At least 10 students arrived by plane after escaping from the campus of Hong Kong Polytechnic University, where police and protesters were in a standoff for days. Huang connected them with a lawyer who helped them get temporary student visas through a Taiwan university.
A mother called, looking for a new guardian for her 14-year-old son, who had thrown Molotov cocktails.
Taiwan, a self-governing island, is a convenient and welcoming refuge. Like Hong Kong, it has a history of receiving dissidents from the mainland. While Beijing views Taiwan as part of China, Taiwanese leaders assert their sovereignty.
Many Taiwanese have supported the protests, concerned about the Chinese government’s encroachment on Hong Kong and what it means for the future of their own democratic island.
The protests were initially set off by outrage over an extradition bill, since withdrawn, that would have allowed Hong Kong’s leaders to send a fugitive to Taiwan to face murder charges, though the two entities have no extradition treaty. Protesters in Hong Kong said the legal change could have been used to send dissidents for trial in mainland China, where courts are controlled by the Communist Party.
Even though Taiwan is welcoming protesters, the government is treading cautiously. It is wary of provoking Beijing by passing more permissive asylum laws. Many who arrive seeking refuge find themselves in a legal limbo with only temporary visas.
During his 22 years as a pastor in Taiwan, Huang said, he has helped several dissidents flee persecution from the Chinese government but has never seen an operation of this scale. He said it was more reminiscent of “Operation Yellowbird,” a secret network that smuggled hundreds of dissidents out of China and into Hong Kong after the massacre in Beijing around Tiananmen Square in 1989. At the time, Hong Kong was still a British colony.
One 48-year-old social worker said she had paid for 11 protesters to get to Taiwan. With no children of her own, she said she feels a responsibility to help the young people.
“If I get arrested, at least I can be proud that I tried to help these youngsters against totalitarianism,” said the social worker, who spoke on condition of anonymity for fear of legal repercussions.
She started raising money for fleeing protesters in July, after a group of them stormed the legislative building. She helped one 17-year-old whose parents had thrown him out of his home for joining the protests.
She mostly accepts donations in cash and in person and hopes to avoid undercover police officers who sometimes pose as enthusiastic supporters.

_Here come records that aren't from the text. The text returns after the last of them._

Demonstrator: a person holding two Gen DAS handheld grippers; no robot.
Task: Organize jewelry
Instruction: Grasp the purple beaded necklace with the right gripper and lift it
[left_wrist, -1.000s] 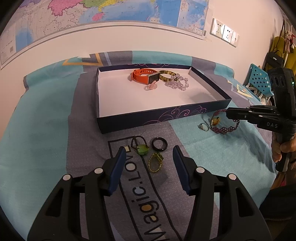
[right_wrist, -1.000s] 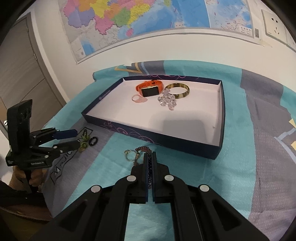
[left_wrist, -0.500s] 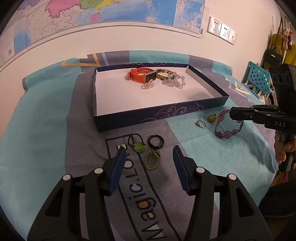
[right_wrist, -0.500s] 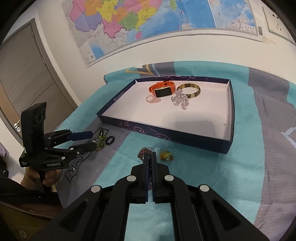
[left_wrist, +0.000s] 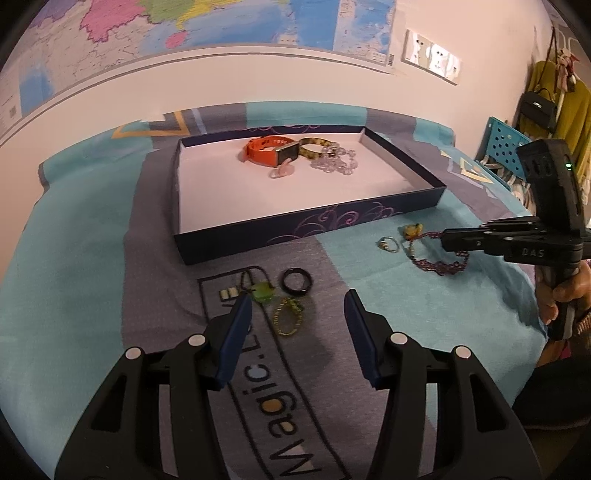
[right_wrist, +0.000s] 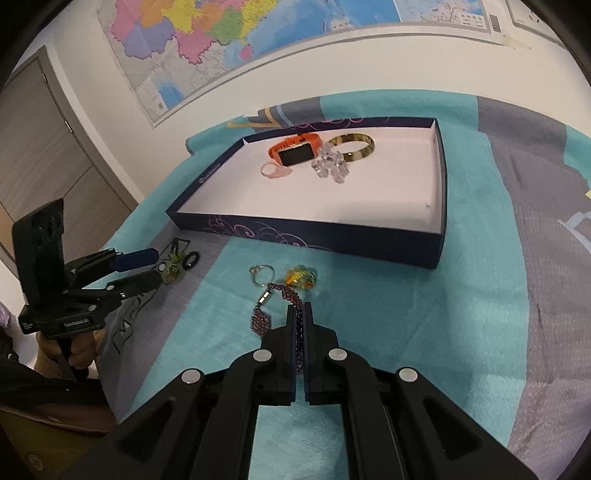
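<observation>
A dark blue tray (left_wrist: 310, 225) (right_wrist: 332, 236) on the bed holds an orange watch (left_wrist: 271, 151) (right_wrist: 295, 149), a gold bangle (right_wrist: 352, 146), a clear bead bracelet (left_wrist: 334, 160) and a pink ring (right_wrist: 273, 170). My right gripper (right_wrist: 300, 308) (left_wrist: 445, 236) is shut on a purple beaded bracelet (right_wrist: 264, 317) (left_wrist: 439, 266), in front of the tray. A silver ring (right_wrist: 260, 273) (left_wrist: 388, 243) and an amber charm (right_wrist: 299, 280) lie beside it. My left gripper (left_wrist: 297, 306) is open above a green pendant (left_wrist: 264, 291), a black ring (left_wrist: 297, 286) and a gold chain (left_wrist: 288, 319).
The bed has a teal and grey blanket (left_wrist: 74, 258) with lettering. A wall with a map (left_wrist: 184, 29) stands behind the tray. A blue chair (left_wrist: 502, 142) and hanging bags are at the right. A door (right_wrist: 40, 147) is at the left.
My right gripper has lifted and drawn back with the purple bracelet, which now hangs stretched from its fingers. The amber charm and silver ring stay on the blanket. The left gripper stays open.
</observation>
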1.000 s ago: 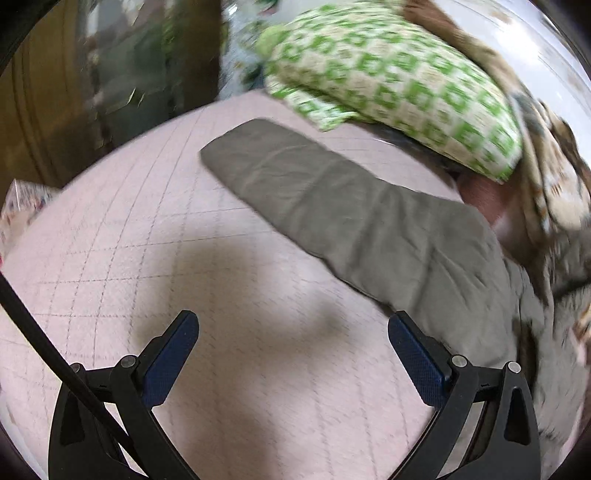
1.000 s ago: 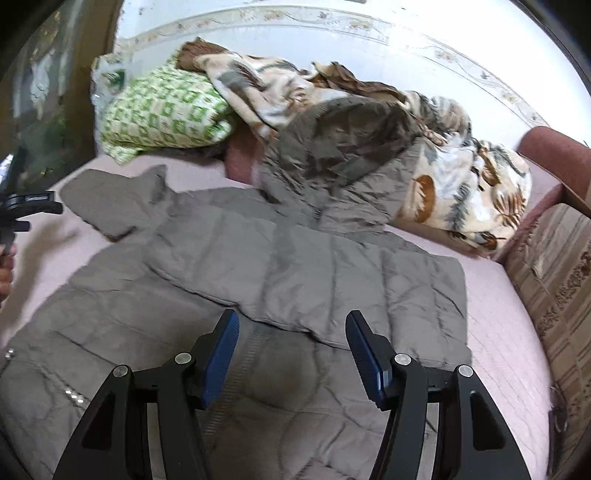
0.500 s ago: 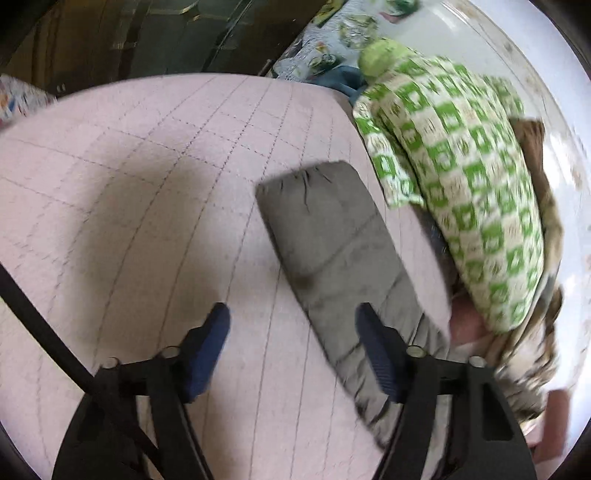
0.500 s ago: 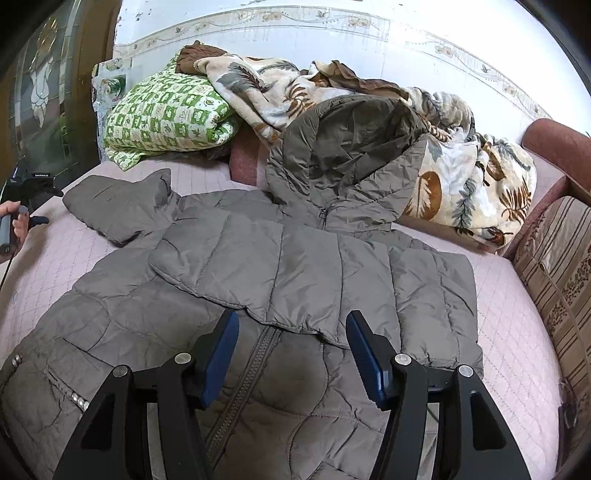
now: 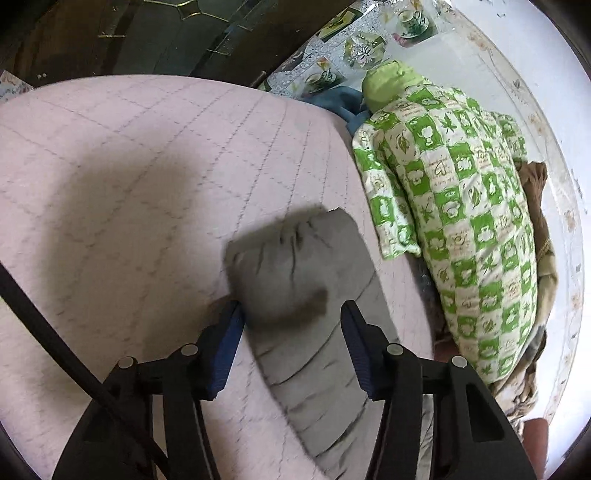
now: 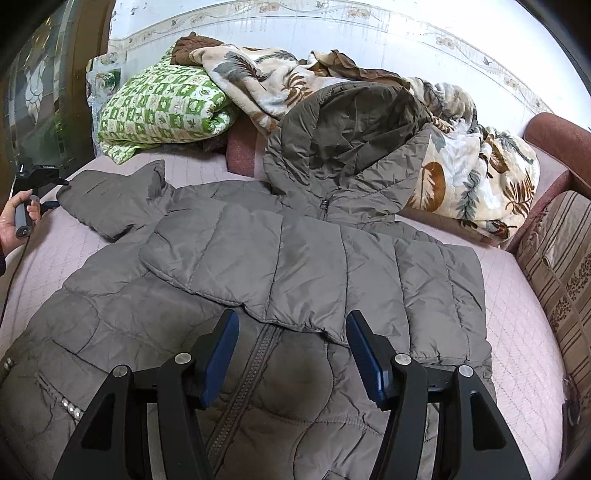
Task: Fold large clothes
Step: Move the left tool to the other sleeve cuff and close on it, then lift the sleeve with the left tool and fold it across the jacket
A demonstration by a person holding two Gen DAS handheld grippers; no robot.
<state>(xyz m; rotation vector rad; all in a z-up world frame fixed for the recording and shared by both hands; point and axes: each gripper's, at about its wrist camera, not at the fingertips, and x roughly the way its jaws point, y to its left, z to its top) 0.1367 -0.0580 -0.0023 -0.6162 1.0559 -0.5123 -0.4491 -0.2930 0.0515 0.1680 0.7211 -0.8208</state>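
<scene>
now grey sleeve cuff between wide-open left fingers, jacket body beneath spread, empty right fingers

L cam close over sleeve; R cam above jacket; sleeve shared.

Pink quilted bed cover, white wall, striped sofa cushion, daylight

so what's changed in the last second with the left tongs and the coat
The left tongs swung toward the outstretched sleeve and closed in; its cuff now sits between the open fingers, not yet gripped. The right tongs stayed open above the coat, which kept its place.
</scene>
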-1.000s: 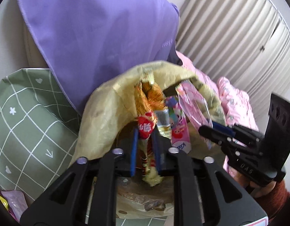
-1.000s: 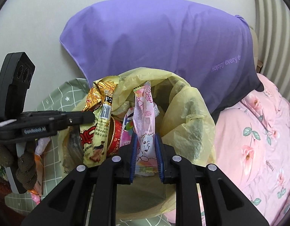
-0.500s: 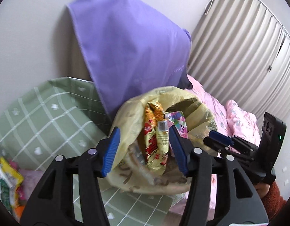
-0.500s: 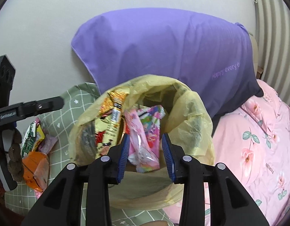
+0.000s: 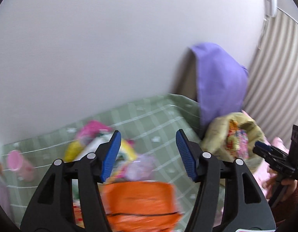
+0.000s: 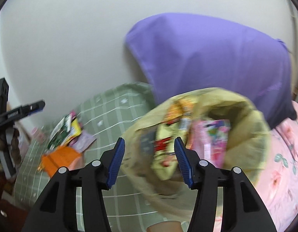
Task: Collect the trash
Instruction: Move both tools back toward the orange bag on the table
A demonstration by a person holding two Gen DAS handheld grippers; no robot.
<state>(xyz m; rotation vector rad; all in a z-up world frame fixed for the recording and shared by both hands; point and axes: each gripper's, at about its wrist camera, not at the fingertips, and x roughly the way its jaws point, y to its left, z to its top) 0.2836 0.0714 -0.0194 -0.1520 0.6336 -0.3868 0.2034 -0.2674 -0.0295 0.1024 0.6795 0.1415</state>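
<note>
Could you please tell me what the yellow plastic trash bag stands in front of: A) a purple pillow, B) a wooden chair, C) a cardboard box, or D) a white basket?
A: the yellow plastic trash bag, full of wrappers, stands right before the purple pillow leaning on the wall.

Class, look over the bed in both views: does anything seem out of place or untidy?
Yes. Loose wrappers, among them an orange packet, lie scattered on the green checked cover instead of in the yellow trash bag beside them.

Wrappers (image 5: 118,154) crowd the green quilt (image 5: 158,116) beside the bag (image 6: 245,116).
</note>
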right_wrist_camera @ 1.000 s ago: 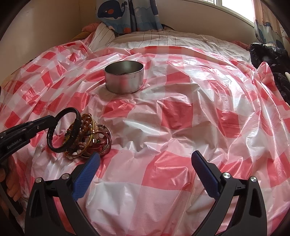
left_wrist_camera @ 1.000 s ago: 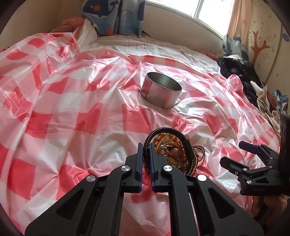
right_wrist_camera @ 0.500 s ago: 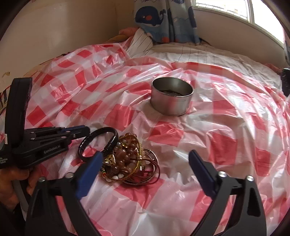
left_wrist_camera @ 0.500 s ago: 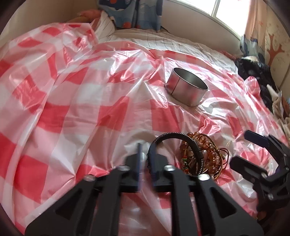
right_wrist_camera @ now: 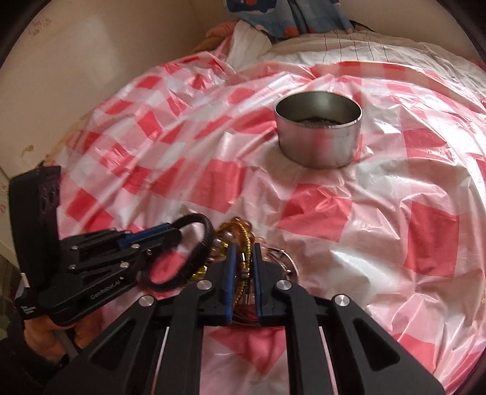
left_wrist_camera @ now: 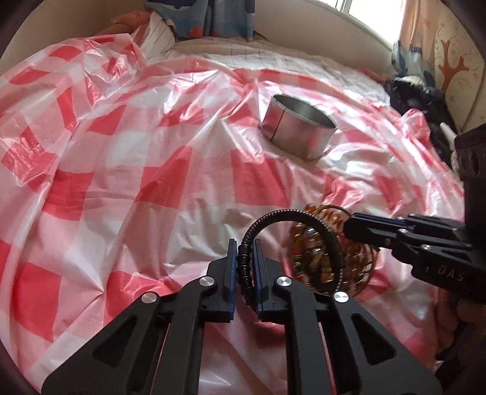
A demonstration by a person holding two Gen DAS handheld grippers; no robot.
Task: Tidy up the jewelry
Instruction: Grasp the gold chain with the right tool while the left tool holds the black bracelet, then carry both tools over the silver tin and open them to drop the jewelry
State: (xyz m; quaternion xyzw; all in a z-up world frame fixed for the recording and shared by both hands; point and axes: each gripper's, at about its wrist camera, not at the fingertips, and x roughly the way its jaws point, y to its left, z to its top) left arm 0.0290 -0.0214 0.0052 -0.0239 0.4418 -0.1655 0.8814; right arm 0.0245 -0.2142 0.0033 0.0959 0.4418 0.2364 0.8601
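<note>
My left gripper (left_wrist_camera: 244, 247) is shut on a black braided bracelet (left_wrist_camera: 291, 214), held up off the sheet; it also shows in the right wrist view (right_wrist_camera: 194, 255). A pile of amber bead and gold bangles (left_wrist_camera: 328, 261) lies behind it. My right gripper (right_wrist_camera: 242, 252) is shut on a gold bangle (right_wrist_camera: 243, 243) of that pile; in the left wrist view it (left_wrist_camera: 349, 224) reaches in from the right. A round metal tin (left_wrist_camera: 299, 130) stands open farther back, also in the right wrist view (right_wrist_camera: 317, 133).
A red and white checked plastic sheet (left_wrist_camera: 121, 182) covers the bed, crumpled in folds. Dark clothes (left_wrist_camera: 419, 97) lie at the right edge. A wall (right_wrist_camera: 91, 60) runs along the left, with a whale-print curtain (right_wrist_camera: 288, 15) at the back.
My right gripper has moved left to the pile and shut on a gold bangle. My left gripper has lifted the black bracelet off the pile and shifted it left.
</note>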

“The majority of Hong Kong people are unhappy,” she said.
“It’s not a small group of radical youngsters controlled and manipulated by the USA,” she added, citing one of Beijing’s claims that the West is provoking the protests. “The support is coming from all walks of life.”
When protesters arrive through regular channels, the government in Taiwan generally grants monthly visas, which are usually renewable.
Daniel, a 22-year-old protester, has been living in Taiwan since July on an extended tourist visa. He described his role in the early days of the movement as “fairly radical.”
After he stormed Hong Kong’s legislative building, his face was captured on surveillance footage. Two police officers stopped him on the sidewalk the next day and told him they recognized him.
“At that moment I realized I could no longer deceive myself,” Daniel said. “I really had to leave home.”